L’addiction au jeu a une origine plurifactorielle. Ces facteurs peuvent se diviser en 3 catégories : les structurels (liés au jeu lui-même) ; les situationnels (liés à l’environnement) ; les individuels (liés au joueur). Etablir une liste exhaustive serait présomptueux et probablement inintéressants tant elle serait vaste. J’ai donc sélectionné quelques facteurs, que j’estime représentatifs et dignes d’intérêts.

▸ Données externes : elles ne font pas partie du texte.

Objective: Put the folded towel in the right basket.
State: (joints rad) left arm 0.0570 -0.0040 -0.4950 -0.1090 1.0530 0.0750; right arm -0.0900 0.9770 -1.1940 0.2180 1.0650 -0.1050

Le taux de retour. Les machines à sous sont un des jeux préférés par les joueurs à risque. Les machines actuelles ont un taux de retour de 92% (le joueur perd en moyenne 8% de sa mise) et un taux d’encaissement de 78% (le joueur arrête une fois qu’il a perdu 22% de ses mises). Des tests ont montré qu’avec un taux de retour de 93%, le taux d’encaissement baisserait à 75% : en gagnant un peu plus à chaque coup, le joueur perdrait davantage au final. En fait, les casinotiers aimeraient augmenter leur taux de retour jusqu’à 95%. Mais les joueurs resteraient alors assis trop longtemps et il faudrait bien plus de machines qu’actuellement pour combler la demande.

Le jeu comme rébellion. Un jeune joueur peut vouloir jouer car sa famille trouve les jeux d’argent déviant et dérangeant. De plus, l’esprit communautaire qui existe entre les joueurs peut agir comme un effet de bande, le joueur rebelle se sent faire parti d’un groupe où il se sent accepté. Certains deviennent punks, d’autres joueurs excessifs…

L’âge et le sexe. Les hommes sont bien plus sujets à l’addiction au jeu que les femmes. En outre, si commencer jeune à jouer de l’argent est un facteur de risque, les personnes âgées semblent constituer une population problématique.

Conclusion : le jeu pathologique ne peut être nié, ni sous-estimé. Cependant, on doit se demander à quel point les mesures gouvernementales vont impacter la masse des joueurs non-excessifs, et s’il est vraiment judicieux d’amputer la liberté de 99% des joueurs pour soulager les problèmes des 1% restants.